• [What you should do]: Copy out exactly the lines below that run from the one holding "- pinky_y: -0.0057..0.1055" to the one holding "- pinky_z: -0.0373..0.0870", keeping both of those lines and no others.

====== Records shown

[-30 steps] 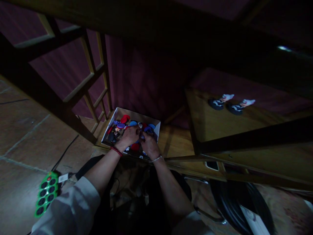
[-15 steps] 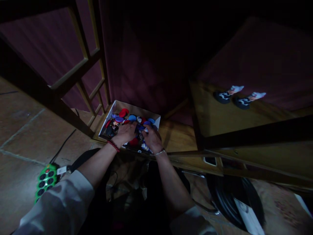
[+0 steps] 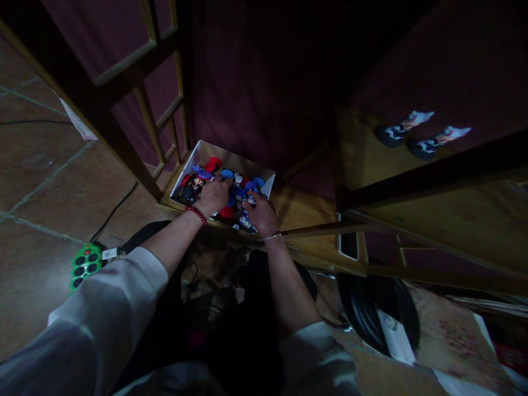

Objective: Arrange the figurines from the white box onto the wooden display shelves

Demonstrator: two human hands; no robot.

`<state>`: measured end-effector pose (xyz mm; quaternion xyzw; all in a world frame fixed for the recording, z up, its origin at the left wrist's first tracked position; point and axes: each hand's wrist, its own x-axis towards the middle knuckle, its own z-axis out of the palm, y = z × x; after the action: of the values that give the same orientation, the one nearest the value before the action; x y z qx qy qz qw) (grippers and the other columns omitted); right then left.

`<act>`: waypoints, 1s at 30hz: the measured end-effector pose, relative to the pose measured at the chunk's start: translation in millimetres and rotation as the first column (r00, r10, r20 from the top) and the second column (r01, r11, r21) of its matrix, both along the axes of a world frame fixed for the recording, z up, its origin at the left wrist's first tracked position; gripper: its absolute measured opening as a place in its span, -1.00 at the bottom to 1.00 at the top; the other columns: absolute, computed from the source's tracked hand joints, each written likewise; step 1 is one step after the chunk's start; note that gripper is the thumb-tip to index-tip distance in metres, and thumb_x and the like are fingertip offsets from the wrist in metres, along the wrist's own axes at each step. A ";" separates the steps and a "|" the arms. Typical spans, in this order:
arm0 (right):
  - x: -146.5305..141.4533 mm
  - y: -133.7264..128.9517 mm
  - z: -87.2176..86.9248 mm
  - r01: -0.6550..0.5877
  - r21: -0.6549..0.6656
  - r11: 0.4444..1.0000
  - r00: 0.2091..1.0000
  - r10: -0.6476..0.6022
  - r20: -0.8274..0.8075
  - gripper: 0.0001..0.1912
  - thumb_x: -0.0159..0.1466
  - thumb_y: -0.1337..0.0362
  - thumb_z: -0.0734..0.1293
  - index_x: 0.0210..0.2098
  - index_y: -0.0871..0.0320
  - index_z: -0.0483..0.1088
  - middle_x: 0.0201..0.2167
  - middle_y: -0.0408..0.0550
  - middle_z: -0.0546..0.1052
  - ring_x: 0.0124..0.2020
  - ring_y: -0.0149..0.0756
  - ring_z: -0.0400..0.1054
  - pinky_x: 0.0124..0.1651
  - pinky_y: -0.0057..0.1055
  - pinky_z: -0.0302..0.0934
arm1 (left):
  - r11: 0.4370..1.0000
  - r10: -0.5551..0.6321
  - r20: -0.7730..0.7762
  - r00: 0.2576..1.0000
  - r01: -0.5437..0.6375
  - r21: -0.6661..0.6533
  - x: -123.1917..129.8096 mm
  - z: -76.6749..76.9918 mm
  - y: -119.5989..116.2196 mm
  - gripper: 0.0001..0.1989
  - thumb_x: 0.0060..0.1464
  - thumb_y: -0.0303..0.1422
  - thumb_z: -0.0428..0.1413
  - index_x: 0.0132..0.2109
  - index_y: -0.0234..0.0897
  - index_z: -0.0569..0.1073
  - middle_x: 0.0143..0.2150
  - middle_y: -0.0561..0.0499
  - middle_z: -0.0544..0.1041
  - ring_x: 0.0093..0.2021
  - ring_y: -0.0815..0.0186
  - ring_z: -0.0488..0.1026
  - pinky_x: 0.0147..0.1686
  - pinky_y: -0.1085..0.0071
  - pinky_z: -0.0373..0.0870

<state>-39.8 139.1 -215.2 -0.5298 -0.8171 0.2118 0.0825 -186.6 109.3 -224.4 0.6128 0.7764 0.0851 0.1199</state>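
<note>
Just off view centre toward nine o'clock, coloured figurines (image 3: 238, 191) heaped inside open box (image 3: 237, 160), set on wooden shelf (image 3: 307, 212). Left hand (image 3: 214, 197) and right hand (image 3: 261, 214) laid among them, fingers half-curled; whether anything is gripped cannot be told. Toward two o'clock, two white-topped figures (image 3: 438, 142) placed; toward eight, green power strip (image 3: 86, 267).

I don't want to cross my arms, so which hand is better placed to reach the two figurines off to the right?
Probably the right hand: it is over the right part of the box, nearer the figurines. The left hand is farther left and would likely cross over.
</note>
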 end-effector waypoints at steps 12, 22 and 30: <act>-10.4 2.0 5.1 -0.040 -0.022 0.999 0.998 0.041 0.045 -0.62 0.21 0.22 0.22 0.03 0.07 0.26 -0.11 -0.04 0.47 -0.12 -0.25 0.36 -0.06 -0.37 0.20 | 0.991 -0.060 0.002 0.998 0.060 -0.118 -9.3 -7.6 7.4 -0.69 0.04 -0.42 -0.09 -0.06 -0.33 0.36 -0.11 -0.16 0.43 -0.15 0.20 0.42 -0.19 0.37 0.35; -7.2 -1.9 7.8 -0.029 -0.038 0.999 0.997 0.032 0.068 -0.62 0.20 0.19 0.23 0.02 0.06 0.28 -0.11 -0.01 0.47 -0.10 -0.23 0.35 -0.07 -0.36 0.21 | 0.997 0.055 0.015 0.998 -0.054 -0.055 -17.5 -5.5 1.3 -0.66 0.04 -0.33 -0.06 -0.05 -0.36 0.36 -0.04 -0.24 0.41 -0.13 0.15 0.43 -0.18 0.32 0.35; -5.9 -1.4 3.2 -0.075 -0.033 0.997 0.996 0.077 0.052 -0.63 0.19 0.23 0.23 0.00 0.10 0.30 -0.11 -0.02 0.48 -0.09 -0.25 0.35 -0.05 -0.38 0.20 | 0.996 0.088 0.067 0.994 -0.089 0.019 -17.3 -5.1 7.3 -0.68 0.00 -0.39 0.01 -0.07 -0.39 0.39 -0.14 -0.20 0.50 -0.08 0.16 0.41 -0.12 0.36 0.31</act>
<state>-45.7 137.7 -212.0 -0.5051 -0.8351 0.2132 0.0445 -203.9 116.6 -229.5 0.5760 0.7974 0.1191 0.1350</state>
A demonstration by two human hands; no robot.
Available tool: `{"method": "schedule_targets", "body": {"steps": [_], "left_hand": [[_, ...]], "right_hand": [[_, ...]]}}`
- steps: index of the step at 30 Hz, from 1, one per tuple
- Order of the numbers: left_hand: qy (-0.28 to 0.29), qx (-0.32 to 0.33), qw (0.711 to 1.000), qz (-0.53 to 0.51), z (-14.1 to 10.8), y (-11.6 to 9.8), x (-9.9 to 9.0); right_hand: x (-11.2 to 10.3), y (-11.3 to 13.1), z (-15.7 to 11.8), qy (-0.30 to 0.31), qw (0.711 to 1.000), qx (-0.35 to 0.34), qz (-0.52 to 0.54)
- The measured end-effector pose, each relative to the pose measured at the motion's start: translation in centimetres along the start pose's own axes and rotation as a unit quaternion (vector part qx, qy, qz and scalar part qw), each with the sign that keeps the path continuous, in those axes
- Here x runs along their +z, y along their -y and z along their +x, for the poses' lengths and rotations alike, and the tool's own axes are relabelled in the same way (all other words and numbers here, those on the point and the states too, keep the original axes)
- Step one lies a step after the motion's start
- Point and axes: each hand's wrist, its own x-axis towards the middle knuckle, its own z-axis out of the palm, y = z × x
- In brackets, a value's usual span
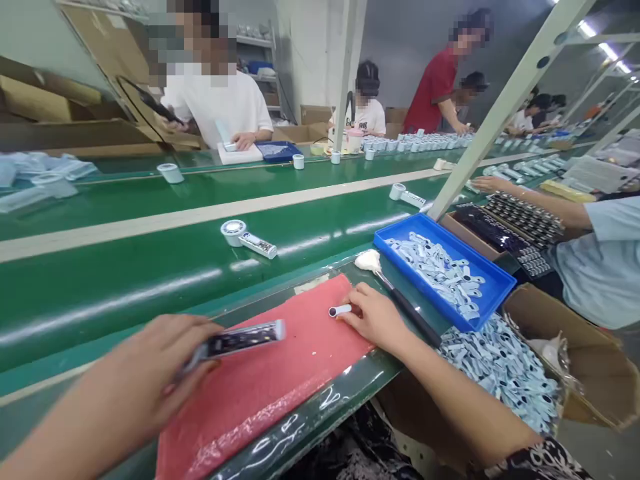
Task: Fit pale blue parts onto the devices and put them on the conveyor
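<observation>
Slim dark handle part (240, 339) with pale blue end cap, held tilted over near left half of pink foam mat (280, 380), pinched in fingers of left hand (150, 373), closed around its near end. Small pale blue clip piece (340, 311) with dark ring end, lying on far edge of mat, touched and pinned by fingertips of right hand (375, 319), curled down onto it. Mat resting on glossy edge of desk (310, 417), just in front of green conveyor belt (125, 267).

Brush with black handle (400, 303) and white tip lying just beside right hand, between mat and blue tray (487, 300). Tray filled with heap of pale blue clip pieces, standing at desk edge right of mat. Cardboard box (590, 360) below tray, also heaped with same pale pieces.

On belt beyond mat: finished handheld fan (247, 239) with round white head, lying flat; second one (406, 195) farther right; white round parts (171, 173) farther back.

Across belt, person in white shirt (220, 100) seated with hands on white block, blue tray beside. More people farther along line, rows of white parts before them. At right, co-worker's arm in pale blue sleeve (600, 253) reaching over trays of dark parts (520, 223). White slanted frame post (500, 113) rising from behind blue tray.
</observation>
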Motion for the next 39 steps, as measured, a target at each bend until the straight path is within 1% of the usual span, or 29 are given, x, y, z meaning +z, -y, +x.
{"method": "schedule_targets", "body": {"steps": [2,3,4,6,8,9,11,14,16,18,20,22,25,27,30,32,35,37,39], "left_hand": [[0.022,0.031,0.999,-0.002,1.2,-3.2,2.2],[0.028,0.038,0.999,0.003,1.8,-4.4,3.2],[0.035,0.037,0.999,0.011,2.4,-5.2,4.0],[0.051,0.025,0.998,0.028,3.0,-5.9,5.1],[0.060,0.021,0.998,0.027,3.0,-5.9,5.4],[0.055,0.024,0.998,0.017,2.8,-5.7,5.4],[0.026,0.033,0.999,-0.018,2.3,-5.7,5.0],[-0.020,0.042,0.994,-0.096,2.0,-6.0,4.4],[-0.034,0.043,0.989,-0.138,2.1,-6.3,4.3],[-0.036,0.039,0.986,-0.160,2.2,-6.4,4.5],[-0.036,0.027,0.984,-0.171,2.3,-6.5,4.7],[-0.038,0.014,0.983,-0.180,2.3,-6.5,5.1],[-0.040,-0.006,0.982,-0.187,2.4,-6.5,5.3],[-0.036,-0.012,0.982,-0.186,2.5,-6.5,5.2],[-0.024,0.004,0.985,-0.169,2.2,-6.7,4.9],[-0.018,0.019,0.989,-0.147,1.7,-7.1,4.8],[-0.012,0.009,0.991,-0.134,0.6,-8.2,5.1],[-0.009,-0.003,0.992,-0.126,0.1,-9.0,5.5],[-0.012,0.000,0.995,-0.103,-0.1,-9.6,5.8]], "right_hand": [[-0.5,-0.5,-0.5,0.008,1.000,-0.001,-0.029],[-0.7,-0.5,-0.6,0.007,1.000,-0.003,-0.027],[-0.9,-0.3,-0.7,0.003,1.000,-0.005,-0.015],[-1.1,0.6,-0.7,-0.007,1.000,-0.011,0.023],[-1.0,2.4,-0.6,-0.001,0.998,-0.025,0.059],[-0.8,3.5,-0.4,0.011,0.997,-0.036,0.071],[0.0,5.7,-0.2,0.046,0.993,-0.076,0.074],[1.6,8.4,0.2,0.086,0.984,-0.152,0.014],[2.5,9.3,0.3,0.094,0.979,-0.172,-0.047],[2.9,9.5,0.3,0.093,0.977,-0.174,-0.081],[2.9,9.2,0.3,0.090,0.978,-0.172,-0.073],[2.8,8.7,0.3,0.085,0.983,-0.163,-0.028],[2.9,8.0,0.6,0.077,0.986,-0.133,0.067],[3.0,7.5,0.9,0.097,0.980,-0.111,0.130],[2.9,6.9,1.2,0.159,0.968,-0.083,0.175],[2.6,6.8,1.1,0.200,0.963,-0.082,0.162],[2.1,7.1,0.7,0.251,0.955,-0.109,0.115],[2.2,7.3,0.2,0.252,0.954,-0.131,0.092],[2.4,7.5,-0.3,0.229,0.959,-0.145,0.083]]}}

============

• [Exercise solution]:
  - pinky_y: -0.0057..0.1055
  - pinky_z: -0.0302..0.0934
arm1 (left):
  - r11: 0.4370..1.0000
  - r10: -0.5551..0.6321
  - r20: -0.7730..0.7762
  - r00: 0.2576..1.0000
  - r01: -0.5437..0.6375
  - r21: -0.6661..0.6533
  - x: -123.1917..129.8096 mm
  - z: -76.6749..76.9918 mm
  - y: -119.5989..116.2196 mm
  - gripper: 0.0001..0.1989
  - thumb_x: 0.0060..0.1464
  - thumb_y: -0.0303..0.1422
  - thumb_z: -0.0428..0.1413
  - index_x: 0.0132..0.2109
  - index_y: -0.0234..0.0897
  - index_z: -0.0569..0.1073
  - middle_x: 0.0143..0.2150
  - middle_y: -0.0561..0.0499
  - middle_z: -0.0544..0.1041
  - ring_x: 0.0093..0.2021
  - ring_y: -0.0815..0.0186
  - ring_z: -0.0488..0.1026
  - pinky_x: 0.0147..0.1686
  - pinky_y: -0.1085..0.0071
  - pinky_z: -0.0373..0.0870

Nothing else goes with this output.